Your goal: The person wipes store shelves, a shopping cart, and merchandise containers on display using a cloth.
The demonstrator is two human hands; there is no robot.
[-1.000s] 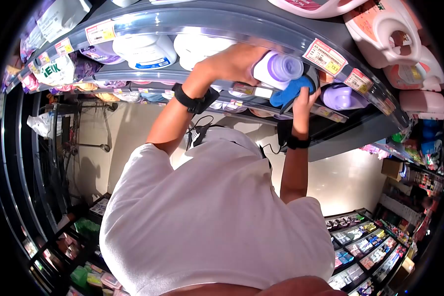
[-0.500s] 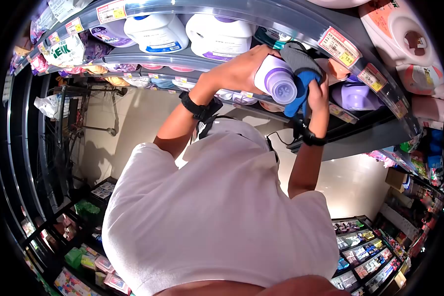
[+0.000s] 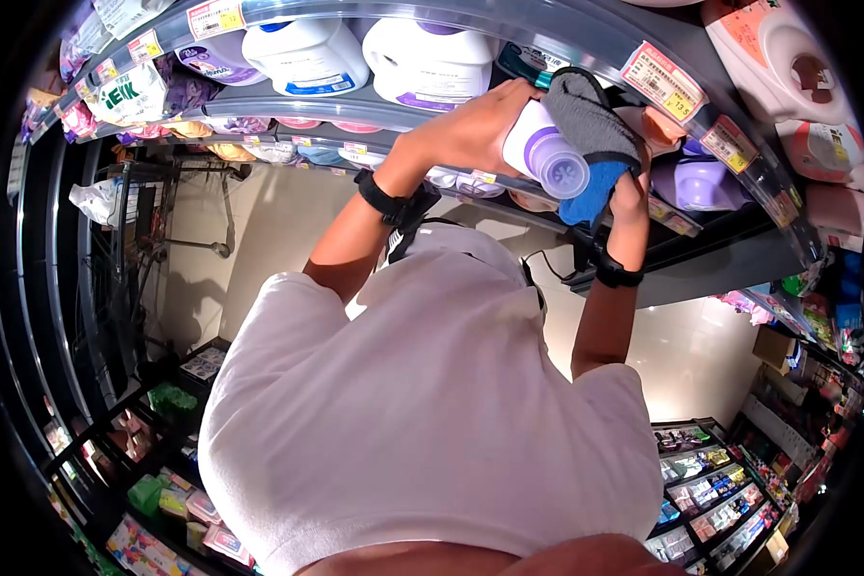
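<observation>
In the head view my left hand (image 3: 485,130) is wrapped round a white bottle with a purple cap (image 3: 559,171), which is tilted so its cap points down and towards me. My right hand (image 3: 630,197) is closed on a grey and blue cloth (image 3: 593,120). The cloth's grey part lies along the right side of the bottle, and its blue part hangs below near the cap. Some right-hand fingers are hidden behind the cloth. Just behind my hands is the shelf edge (image 3: 533,34) with its clear price-label strip.
White jugs (image 3: 430,67) stand on the shelf left of my hands. A purple bottle (image 3: 696,184) is on the right, with a large pink jug (image 3: 787,62) above it. A shopping cart (image 3: 130,221) stands at left on the tiled floor. Racks of packaged goods (image 3: 710,490) are behind me.
My right hand has shifted slightly right, and the grey cloth now spreads wider along the bottle. The bottle has moved a little to the right in my left hand.
</observation>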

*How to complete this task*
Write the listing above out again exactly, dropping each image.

*Exercise solution*
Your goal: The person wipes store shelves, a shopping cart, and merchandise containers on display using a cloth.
The demonstrator is two human hands; there is no robot.
[-1.000s] 
[-0.500s] 
[+0.000s] 
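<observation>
In the head view my left hand (image 3: 485,130) is wrapped round a white bottle with a purple cap (image 3: 559,171), which is tilted so its cap points down and towards me. My right hand (image 3: 630,197) is closed on a grey and blue cloth (image 3: 593,120). The cloth's grey part lies along the right side of the bottle, and its blue part hangs below near the cap. Some right-hand fingers are hidden behind the cloth. Just behind my hands is the shelf edge (image 3: 533,34) with its clear price-label strip.
White jugs (image 3: 430,67) stand on the shelf left of my hands. A purple bottle (image 3: 696,184) is on the right, with a large pink jug (image 3: 787,62) above it. A shopping cart (image 3: 130,221) stands at left on the tiled floor. Racks of packaged goods (image 3: 710,490) are behind me.
My right hand has shifted slightly right, and the grey cloth now spreads wider along the bottle. The bottle has moved a little to the right in my left hand.
</observation>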

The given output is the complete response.